I'm implementing a Madgwick filter using the `ahrs` library in Python, but I'm encountering an issue where the results are not stable when I input data from a stationary sensor. The output angles are increasing over time, even though the sensor is not moving. Here's what I've done:
1. First, I correct the input data to the format used by the `ahrs` library:
# Correct dimension of the data
for col in df.columns:
if col.startswith('ACC'):
df[col] *= 0.001 * 9.81 # Convert to m/s^2
elif col.startswith('GYRO'):
df[col] *= 0.001
df[col] = np.deg2rad(df[col]) # Convert to radians/s
elif col.startswith('MAG'):
continue # Already in correct format (uT)

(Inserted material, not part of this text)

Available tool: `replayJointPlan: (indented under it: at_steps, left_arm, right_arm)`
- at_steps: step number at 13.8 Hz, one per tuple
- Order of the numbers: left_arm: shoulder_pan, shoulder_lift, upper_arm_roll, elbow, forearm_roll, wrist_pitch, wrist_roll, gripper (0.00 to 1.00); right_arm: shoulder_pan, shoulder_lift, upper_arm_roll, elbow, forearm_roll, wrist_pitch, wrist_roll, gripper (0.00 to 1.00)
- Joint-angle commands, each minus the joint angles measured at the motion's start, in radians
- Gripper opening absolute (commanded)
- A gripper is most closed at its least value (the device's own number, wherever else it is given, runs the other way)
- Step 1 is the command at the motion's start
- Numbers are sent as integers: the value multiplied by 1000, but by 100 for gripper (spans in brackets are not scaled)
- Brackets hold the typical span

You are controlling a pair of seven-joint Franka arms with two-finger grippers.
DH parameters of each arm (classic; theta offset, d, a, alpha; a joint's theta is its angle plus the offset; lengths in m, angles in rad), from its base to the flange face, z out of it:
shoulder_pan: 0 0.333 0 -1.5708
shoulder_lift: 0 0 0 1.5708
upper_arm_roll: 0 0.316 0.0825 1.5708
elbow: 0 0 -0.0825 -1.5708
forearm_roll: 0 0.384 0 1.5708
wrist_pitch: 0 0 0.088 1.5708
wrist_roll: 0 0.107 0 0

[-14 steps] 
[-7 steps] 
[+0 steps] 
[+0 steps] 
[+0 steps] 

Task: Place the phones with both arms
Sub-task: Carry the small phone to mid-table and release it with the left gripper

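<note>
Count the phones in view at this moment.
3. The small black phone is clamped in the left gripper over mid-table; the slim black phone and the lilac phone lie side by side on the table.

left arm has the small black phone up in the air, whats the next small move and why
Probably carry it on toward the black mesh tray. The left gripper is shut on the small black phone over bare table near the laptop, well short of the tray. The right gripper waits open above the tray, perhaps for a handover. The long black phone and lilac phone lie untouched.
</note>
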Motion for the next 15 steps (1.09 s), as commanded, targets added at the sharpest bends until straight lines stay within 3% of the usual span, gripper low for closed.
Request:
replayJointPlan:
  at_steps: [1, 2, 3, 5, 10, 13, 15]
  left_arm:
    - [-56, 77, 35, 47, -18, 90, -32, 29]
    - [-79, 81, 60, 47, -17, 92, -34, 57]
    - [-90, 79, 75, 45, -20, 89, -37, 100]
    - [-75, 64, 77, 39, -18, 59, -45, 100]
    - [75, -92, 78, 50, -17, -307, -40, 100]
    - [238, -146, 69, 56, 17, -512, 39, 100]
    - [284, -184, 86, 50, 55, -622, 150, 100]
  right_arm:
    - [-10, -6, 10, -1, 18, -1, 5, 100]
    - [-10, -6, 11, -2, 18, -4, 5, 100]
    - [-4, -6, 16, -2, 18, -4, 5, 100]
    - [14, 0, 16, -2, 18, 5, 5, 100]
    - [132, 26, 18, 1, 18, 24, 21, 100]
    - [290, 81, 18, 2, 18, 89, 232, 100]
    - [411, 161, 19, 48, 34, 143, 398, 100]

- Then I apply the Madgwick filter:
madgwick = Madgwick(frequency=4)
Q = np.tile([1., 0., 0., 0.], (num_samples, 1)) # Allocate for quaternions
for t, row in df.iterrows():
if t == 0:
continue
acc1_data = row.values[:3]
gyro_data = row.values[3:6]
acc2_data = row.values[6:9]
mag_data = row.values[9:]
# Select accelerometer
acc_data = acc1_data
Q[t] = madgwick.updateMARG(Q[t-1], gyr=gyro_data, acc=acc_data, mag=mag_data)
orientation = quaternion_to_angle(Q[t])
print(orientation)
- I'm using this function to convert quaternions to Euler angles:
def quaternion_to_angle(quaternion):
w, x, y, z = quaternion
roll = np.arctan2(2 * (w*x + y*z), 1 - 2 * (x**2 + y**2))
pitch = np.arcsin(2 * (w*y - z*x))
yaw = np.arctan2(2 * (w*z + x*y), 1 - 2 * (y**2 + z**2))
return np.rad2deg(roll), np.rad2deg(pitch), np.rad2deg(yaw)
Despite the sensor being stationary, the output angles are continuously increasing. I expected them to remain relatively constant given that there's no actual movement.
What could be causing this drift in the Madgwick filter output? Are there any common pitfalls or corrections I should be aware of when dealing with stationary data?
Any insights or suggestions would be greatly appreciated!